Description of the task:
In the listing that follows, the range to quote begins at the line that has "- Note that" and ends after the line that has "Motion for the"; quote it verbatim and add nothing.

Provided data:
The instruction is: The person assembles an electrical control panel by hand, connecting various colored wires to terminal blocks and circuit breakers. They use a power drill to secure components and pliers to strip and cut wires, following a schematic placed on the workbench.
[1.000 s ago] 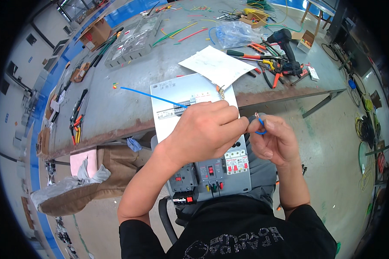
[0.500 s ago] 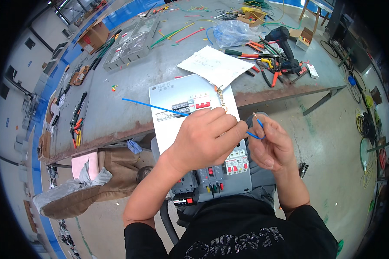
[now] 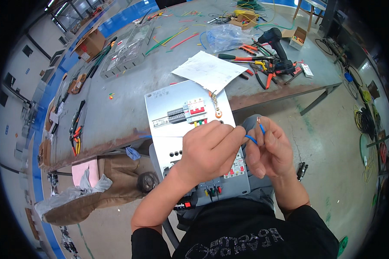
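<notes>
My left hand [image 3: 212, 149] is closed on a blue wire [image 3: 250, 138], above a pale metal mounting panel [image 3: 162, 101] that rests across my lap. My right hand [image 3: 272, 149] pinches the same wire near its end, where a bare copper tip [image 3: 259, 121] sticks up past the fingers. A blue tail of the wire shows left of the panel. On the panel sit a terminal block [image 3: 176, 115], a breaker with red switches [image 3: 196, 108] and small breakers [image 3: 236, 167] partly behind my left hand. My left hand and forearm cover the panel's middle.
Against the panel's far edge, a white paper sheet [image 3: 207, 71] lies on the grey workbench [image 3: 129, 101]. Pliers [image 3: 270, 77], a cordless drill [image 3: 278, 49], a plastic bag [image 3: 227, 36] and a clear parts case [image 3: 127, 52] lie farther back. Left stands a pink-topped seat [image 3: 84, 172].
Both hands stay on the blue wire and have come a little closer together. The wire's long tail has swung down from above the panel to its left side.
</notes>
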Available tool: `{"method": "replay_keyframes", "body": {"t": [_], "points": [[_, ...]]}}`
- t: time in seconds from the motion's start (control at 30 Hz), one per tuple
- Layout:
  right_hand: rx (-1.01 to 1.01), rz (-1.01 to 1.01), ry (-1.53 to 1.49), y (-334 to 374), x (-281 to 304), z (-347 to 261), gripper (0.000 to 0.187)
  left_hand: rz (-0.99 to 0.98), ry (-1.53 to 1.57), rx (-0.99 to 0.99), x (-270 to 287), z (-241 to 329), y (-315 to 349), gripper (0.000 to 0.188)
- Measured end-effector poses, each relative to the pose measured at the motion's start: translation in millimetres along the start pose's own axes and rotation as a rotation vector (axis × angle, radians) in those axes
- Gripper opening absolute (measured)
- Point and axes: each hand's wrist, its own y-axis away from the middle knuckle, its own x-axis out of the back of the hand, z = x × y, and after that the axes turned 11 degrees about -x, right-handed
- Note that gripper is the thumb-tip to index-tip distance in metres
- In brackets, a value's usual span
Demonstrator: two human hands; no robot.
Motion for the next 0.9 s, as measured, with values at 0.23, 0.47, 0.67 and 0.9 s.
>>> {"method": "replay_keyframes", "body": {"t": [0.23,0.47,0.67,0.9], "points": [[0.153,0.049,0.170,0.9,-5.3,1.3,0.026,0.040,0.050,0.112,-6.4,14.8,-9.5,0.022],[0.239,0.237,0.560,-13.2,-23.6,-53.1,0.024,0.037,0.437,0.377,-8.7,-2.8,-35.9,0.019],[0.304,0.246,0.849,-18.1,-59.6,-93.2,0.026,-0.269,0.525,0.401,0.1,-19.6,-47.1,0.012],[0.231,0.245,0.774,-25.0,-35.8,-74.0,0.019,-0.233,0.488,0.428,-15.0,-38.2,-21.0,0.011]]}}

Final answer:
- Note that gripper is the thumb-tip to index-tip distance in metres
- In brackets, a value's usual span
Demonstrator: two human hands; no robot.
Motion for the next 0.9 s, as measured, with values at 0.23, 0.47, 0.67 and 0.9 s.

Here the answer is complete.